Dans cet arrêt, la cour administrative d’appel rappelle d’une part la possibilité pour l’administration de légalement conclure avec un ou des particuliers un protocole transactionnel afin de prévenir ou d’éteindre un litige sous réserve de la licéité de l’objet de ce dernier, de l’existence de concessions réciproques et équilibrées entre les parties et du respect de l’ordre public, comme le rappelle l’article L. 423-1 du code des relations entre le public et l’administration (CRPA).

D’autre part, elle précise les pouvoirs du juge administratif saisi d’une demande d’homologation d’un accord de médiation. La cour juge que la transaction prévue par l’article 2044 du code civil qui concrétise un accord de médiation (tel que défini à l’article L. 231-1 du code de justice administrative (CJA)), est possible sans être toutefois imposée aux parties. Pour autant, lorsqu’une telle transaction fait l’objet d’une demande d’homologation, le juge doit examiner si celle-ci répond aux exigences fixées par le code civil et le CRPA.
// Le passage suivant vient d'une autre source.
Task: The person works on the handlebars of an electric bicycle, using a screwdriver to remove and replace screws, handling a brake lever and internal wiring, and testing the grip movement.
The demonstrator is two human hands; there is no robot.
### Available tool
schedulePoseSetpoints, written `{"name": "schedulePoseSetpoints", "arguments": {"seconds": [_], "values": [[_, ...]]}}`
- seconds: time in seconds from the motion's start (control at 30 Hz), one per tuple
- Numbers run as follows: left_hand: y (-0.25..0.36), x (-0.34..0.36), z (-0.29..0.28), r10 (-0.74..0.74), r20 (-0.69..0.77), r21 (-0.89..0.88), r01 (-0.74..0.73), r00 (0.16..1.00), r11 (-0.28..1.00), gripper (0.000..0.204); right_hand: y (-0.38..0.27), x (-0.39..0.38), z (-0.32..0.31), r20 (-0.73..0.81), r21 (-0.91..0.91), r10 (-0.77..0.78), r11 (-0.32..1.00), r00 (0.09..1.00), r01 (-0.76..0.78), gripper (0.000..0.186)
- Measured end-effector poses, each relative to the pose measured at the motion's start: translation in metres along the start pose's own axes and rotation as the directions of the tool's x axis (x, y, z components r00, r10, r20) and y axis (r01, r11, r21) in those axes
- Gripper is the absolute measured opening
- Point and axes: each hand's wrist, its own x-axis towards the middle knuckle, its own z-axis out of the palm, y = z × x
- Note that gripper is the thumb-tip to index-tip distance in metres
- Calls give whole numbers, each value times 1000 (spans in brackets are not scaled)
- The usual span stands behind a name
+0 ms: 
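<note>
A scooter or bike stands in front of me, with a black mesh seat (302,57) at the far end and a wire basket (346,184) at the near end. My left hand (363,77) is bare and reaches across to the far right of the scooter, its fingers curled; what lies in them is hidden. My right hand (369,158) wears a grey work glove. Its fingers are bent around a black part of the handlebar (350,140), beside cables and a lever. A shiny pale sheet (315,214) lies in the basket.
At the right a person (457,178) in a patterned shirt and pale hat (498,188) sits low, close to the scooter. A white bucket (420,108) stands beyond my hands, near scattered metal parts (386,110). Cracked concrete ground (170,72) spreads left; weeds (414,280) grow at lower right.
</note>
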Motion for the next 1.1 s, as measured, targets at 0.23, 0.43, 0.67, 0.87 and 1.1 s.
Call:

En l’espèce, l’accord transactionnel du 5 mars 2019 conclu entre Bordeaux Métropole et le groupement conjoint chargé de la construction du pont Simone Veil à l’issue d’une procédure de médiation et aboutissant à la conclusion d’un avenant au marché public conclu le 28 juillet 2017, respecte les conditions de la transaction prévue par l’article 2044 du code civil. Il est, pour la cour, suffisamment précis à l’égard de l’objet de la transaction, comporte des concessions réciproques et équilibrées entre les parties et respecte les conditions imposées par le code de la commande publique tant en matière de modification du marché qu’à l’égard de la résiliation partielle de ce dernier.